==== Raw data
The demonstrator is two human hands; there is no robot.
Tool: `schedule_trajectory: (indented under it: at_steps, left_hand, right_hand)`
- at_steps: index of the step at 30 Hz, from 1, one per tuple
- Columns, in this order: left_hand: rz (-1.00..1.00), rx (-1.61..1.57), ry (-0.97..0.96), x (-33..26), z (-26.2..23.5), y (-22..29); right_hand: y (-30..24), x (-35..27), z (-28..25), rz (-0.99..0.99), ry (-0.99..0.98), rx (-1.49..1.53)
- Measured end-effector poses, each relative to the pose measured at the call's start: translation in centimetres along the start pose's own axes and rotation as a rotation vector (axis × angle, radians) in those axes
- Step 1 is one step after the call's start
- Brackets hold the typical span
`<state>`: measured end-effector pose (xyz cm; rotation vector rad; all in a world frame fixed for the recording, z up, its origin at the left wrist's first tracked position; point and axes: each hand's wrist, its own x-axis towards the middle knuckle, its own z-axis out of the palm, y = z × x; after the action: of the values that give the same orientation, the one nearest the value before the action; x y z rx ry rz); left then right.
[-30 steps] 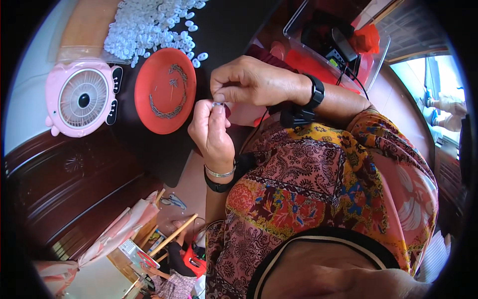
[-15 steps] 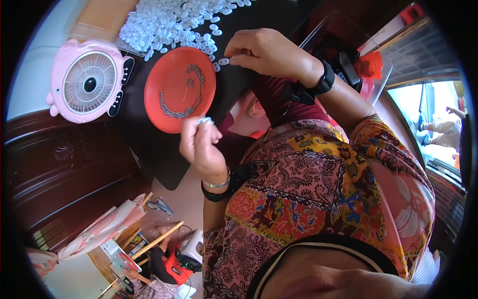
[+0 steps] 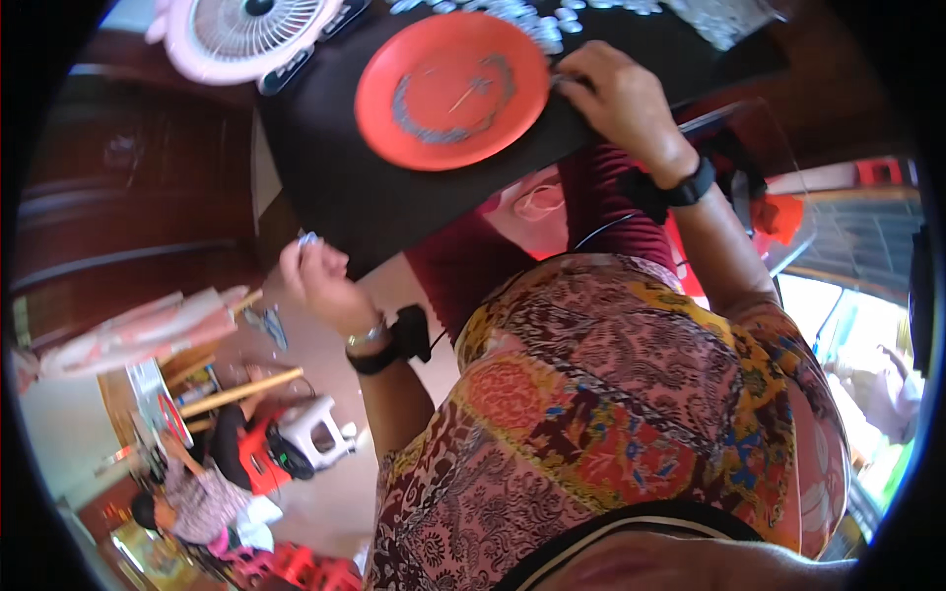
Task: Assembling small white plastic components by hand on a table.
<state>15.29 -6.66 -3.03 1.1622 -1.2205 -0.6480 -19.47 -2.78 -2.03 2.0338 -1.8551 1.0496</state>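
My left hand (image 3: 323, 286) is off the near left corner of the black table, fingers closed in a pinch on a small white plastic piece (image 3: 307, 238). On the table, my right hand (image 3: 621, 103) sits against the right side of an orange-red plate (image 3: 379, 123). Its thumb and forefinger are pinched together; what lies between them is blurred. Small grey metal pieces (image 3: 419, 128) form a curve on the plate, around a thin pale stick (image 3: 460, 100). Beyond the plate lie many white oval plastic pieces (image 3: 542, 30).
A pink fan (image 3: 258, 44) stands at the table's far left. Clear plastic wrapping (image 3: 724, 20) lies at the far right. Dark wooden furniture (image 3: 128, 167) rises on the left. Another person (image 3: 202, 492) is at the lower left, by a white stool (image 3: 320, 433).
My left hand has moved left, away from the plate, still pinching the white piece. My right hand stays by the plate's right side. The whole view has shifted, with the table now higher up.
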Motion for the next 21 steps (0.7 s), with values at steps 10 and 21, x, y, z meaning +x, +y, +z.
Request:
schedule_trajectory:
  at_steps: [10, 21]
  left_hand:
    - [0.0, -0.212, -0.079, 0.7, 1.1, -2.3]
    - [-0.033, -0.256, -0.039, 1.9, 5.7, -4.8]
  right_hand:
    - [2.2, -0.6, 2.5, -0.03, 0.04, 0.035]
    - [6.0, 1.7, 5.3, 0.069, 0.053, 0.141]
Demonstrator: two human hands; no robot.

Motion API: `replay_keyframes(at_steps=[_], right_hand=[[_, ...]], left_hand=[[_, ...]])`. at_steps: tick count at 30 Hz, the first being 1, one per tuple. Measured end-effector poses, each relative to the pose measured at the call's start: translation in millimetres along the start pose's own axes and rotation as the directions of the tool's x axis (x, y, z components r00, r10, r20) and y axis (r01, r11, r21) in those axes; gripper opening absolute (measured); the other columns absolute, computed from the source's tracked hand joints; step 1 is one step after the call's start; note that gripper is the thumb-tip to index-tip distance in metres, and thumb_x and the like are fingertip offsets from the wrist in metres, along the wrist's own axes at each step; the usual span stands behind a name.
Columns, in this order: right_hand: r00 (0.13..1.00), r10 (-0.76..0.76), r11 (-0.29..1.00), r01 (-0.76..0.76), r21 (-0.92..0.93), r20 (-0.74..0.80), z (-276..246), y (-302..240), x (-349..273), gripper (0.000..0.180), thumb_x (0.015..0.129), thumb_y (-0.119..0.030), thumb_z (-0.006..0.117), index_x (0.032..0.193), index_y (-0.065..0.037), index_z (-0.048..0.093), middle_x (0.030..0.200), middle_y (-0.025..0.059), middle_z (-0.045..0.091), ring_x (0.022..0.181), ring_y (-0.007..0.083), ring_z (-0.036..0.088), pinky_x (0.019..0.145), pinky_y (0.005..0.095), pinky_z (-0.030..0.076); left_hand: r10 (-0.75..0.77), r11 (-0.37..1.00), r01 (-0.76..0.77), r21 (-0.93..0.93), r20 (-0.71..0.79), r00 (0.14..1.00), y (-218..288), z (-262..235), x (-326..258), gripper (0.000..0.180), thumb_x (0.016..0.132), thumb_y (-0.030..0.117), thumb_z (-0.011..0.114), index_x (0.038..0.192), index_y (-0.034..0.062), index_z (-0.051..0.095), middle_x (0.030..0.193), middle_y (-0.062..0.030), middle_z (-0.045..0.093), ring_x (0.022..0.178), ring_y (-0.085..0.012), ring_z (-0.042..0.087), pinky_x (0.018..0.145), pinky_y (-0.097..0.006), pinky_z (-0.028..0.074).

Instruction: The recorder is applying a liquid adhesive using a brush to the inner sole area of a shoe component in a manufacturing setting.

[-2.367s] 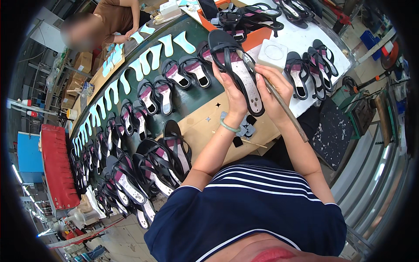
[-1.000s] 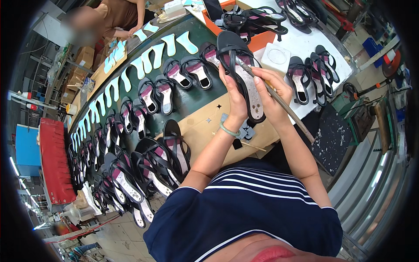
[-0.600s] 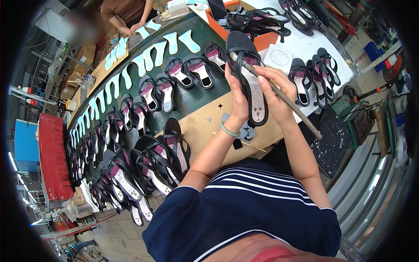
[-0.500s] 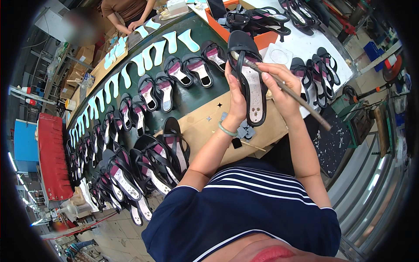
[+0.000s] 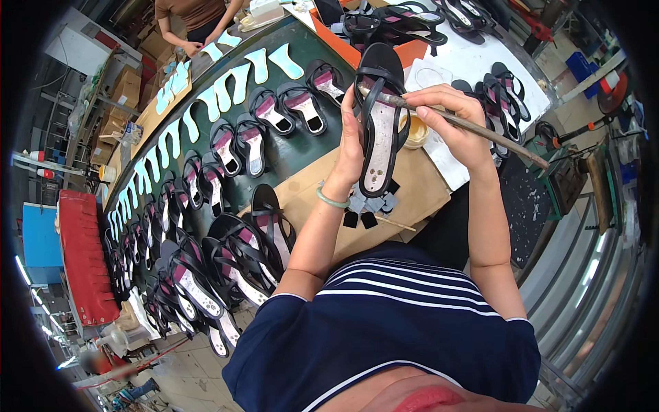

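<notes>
A black strappy sandal (image 5: 377, 147) is upright in front of me, toe end away, its pale insole facing me. My left hand (image 5: 350, 141) grips it along the left side, a pale green bangle at the wrist. My right hand (image 5: 456, 122) is closed round a long-handled brush (image 5: 504, 141). The brush tip lies inside the sandal, on the insole beneath the straps; the bristles are hard to make out. Behind the sandal, a round tub of yellowish paste (image 5: 416, 132) is partly hidden. Black and grey square pads (image 5: 371, 204) lie on the brown cardboard (image 5: 316, 230) below my hands.
Rows of similar sandals (image 5: 250, 144) and pale insole pieces (image 5: 233, 86) cover the green table (image 5: 302, 51). More sandals stand at the near left (image 5: 237, 257) and the right (image 5: 506, 103). An orange box (image 5: 412, 51) holds sandals at the back. Another person (image 5: 195, 24) sits across the table.
Both hands have shifted a little left with the sandal, and the brush handle has swung lower and rightward. The paste tub, earlier covered by my right hand, now shows.
</notes>
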State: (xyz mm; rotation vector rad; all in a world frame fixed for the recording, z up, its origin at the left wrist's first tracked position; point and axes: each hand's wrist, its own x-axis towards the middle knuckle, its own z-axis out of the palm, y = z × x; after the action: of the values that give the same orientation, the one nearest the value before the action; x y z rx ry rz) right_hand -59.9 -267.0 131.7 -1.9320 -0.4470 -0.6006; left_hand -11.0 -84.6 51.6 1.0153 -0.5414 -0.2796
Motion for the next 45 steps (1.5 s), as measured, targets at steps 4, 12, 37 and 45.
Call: replay_keyframes(at_steps=[4, 12, 37, 45], right_hand=[[1.000, 0.030, 0.999, -0.030, 0.013, 0.000, -1.1, 0.0, -1.6, 0.015, 0.082, -0.002, 0.066, 0.094, 0.002, 0.073, 0.091, 0.0114, 0.072, 0.083, 0.0173, 0.066, 0.075, 0.0287, 0.051], [0.992, 0.124, 0.990, -0.126, 0.060, 0.031, -5.0, -1.9, -1.8, 0.015, 0.085, -0.007, 0.066, 0.095, 0.002, 0.073, 0.083, 0.0065, 0.069, 0.076, 0.0098, 0.061, 0.068, 0.0243, 0.048], [0.973, -0.036, 0.999, 0.036, -0.006, -0.228, 10.8, -18.5, -19.9, 0.013, 0.083, -0.001, 0.067, 0.095, 0.002, 0.072, 0.091, 0.0137, 0.072, 0.080, 0.0215, 0.068, 0.077, 0.0301, 0.051], [0.927, -0.207, 0.967, 0.145, -0.210, -0.313, 52.1, 11.2, -6.8, 0.018, 0.080, -0.007, 0.071, 0.097, -0.002, 0.073, 0.094, 0.0101, 0.073, 0.091, 0.0233, 0.066, 0.086, 0.0333, 0.045]], left_hand=[[-0.028, 0.999, 0.027, 0.029, 0.028, 0.999, 4.4, -0.3, 0.9, 0.081, 0.097, 0.066, 0.021, 0.154, 0.0120, 0.001, 0.140, -0.0209, 0.044, 0.122, -0.0271, 0.054, 0.096, -0.037, 0.050], [-0.052, 0.997, 0.050, 0.060, 0.029, 0.998, 14.1, -1.5, 4.1, 0.095, 0.089, 0.077, 0.026, 0.154, 0.0113, 0.000, 0.137, -0.0227, 0.046, 0.120, -0.0292, 0.056, 0.095, -0.039, 0.050], [0.226, 0.973, -0.231, 0.012, -0.267, 0.937, 13.6, 18.5, 29.5, 0.077, 0.100, 0.063, 0.022, 0.151, 0.0064, 0.021, 0.137, -0.0109, 0.048, 0.122, -0.0211, 0.051, 0.103, -0.035, 0.043], [0.182, 0.978, -0.205, -0.049, -0.291, 0.939, 0.0, 24.3, 22.5, 0.072, 0.101, 0.061, 0.023, 0.154, 0.0162, 0.006, 0.139, -0.0117, 0.043, 0.124, -0.0230, 0.048, 0.103, -0.037, 0.040]])
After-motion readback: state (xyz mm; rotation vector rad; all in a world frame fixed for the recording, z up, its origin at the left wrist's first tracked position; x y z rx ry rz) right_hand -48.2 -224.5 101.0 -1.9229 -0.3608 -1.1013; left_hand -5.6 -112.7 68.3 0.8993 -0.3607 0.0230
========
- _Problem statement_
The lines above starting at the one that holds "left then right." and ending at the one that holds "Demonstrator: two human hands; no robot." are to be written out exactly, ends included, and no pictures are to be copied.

- _Written answer_
`<state>`: measured end-effector pose (xyz cm; rotation vector rad; all in a world frame fixed for the recording, z up, its origin at the left wrist's first tracked position; point and axes: each hand's wrist, its own x-axis towards the middle knuckle, its own z-axis out of the palm, y = z × x; after the action: of the values that give the same orientation, the one nearest the value before the action; x y z rx ry rz); left then right.
[-30 steps] 
[-15 steps] 
[+0 steps] 
Task: Assembling small white plastic components by hand on a table.
<state>15.29 -6.66 -3.03 1.1622 -1.2205 -0.6480 -19.47 -2.78 -2.03 2.0338 -1.8551 1.0496</state>
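My left hand (image 3: 323, 286) is off the near left corner of the black table, fingers closed in a pinch on a small white plastic piece (image 3: 307, 238). On the table, my right hand (image 3: 621, 103) sits against the right side of an orange-red plate (image 3: 379, 123). Its thumb and forefinger are pinched together; what lies between them is blurred. Small grey metal pieces (image 3: 419, 128) form a curve on the plate, around a thin pale stick (image 3: 460, 100). Beyond the plate lie many white oval plastic pieces (image 3: 542, 30).
A pink fan (image 3: 258, 44) stands at the table's far left. Clear plastic wrapping (image 3: 724, 20) lies at the far right. Dark wooden furniture (image 3: 128, 167) rises on the left. Another person (image 3: 202, 492) is at the lower left, by a white stool (image 3: 320, 433).
My left hand has moved left, away from the plate, still pinching the white piece. My right hand stays by the plate's right side. The whole view has shifted, with the table now higher up.
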Motion for the next 21 steps (0.7 s), with values at steps 10 and 21, x, y, z meaning +x, +y, +z.
Request:
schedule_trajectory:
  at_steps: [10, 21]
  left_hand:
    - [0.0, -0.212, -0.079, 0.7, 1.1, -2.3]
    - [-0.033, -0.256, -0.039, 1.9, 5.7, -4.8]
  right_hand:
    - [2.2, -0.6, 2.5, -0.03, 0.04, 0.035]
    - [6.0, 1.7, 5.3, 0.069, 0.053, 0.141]
Demonstrator: two human hands; no robot.

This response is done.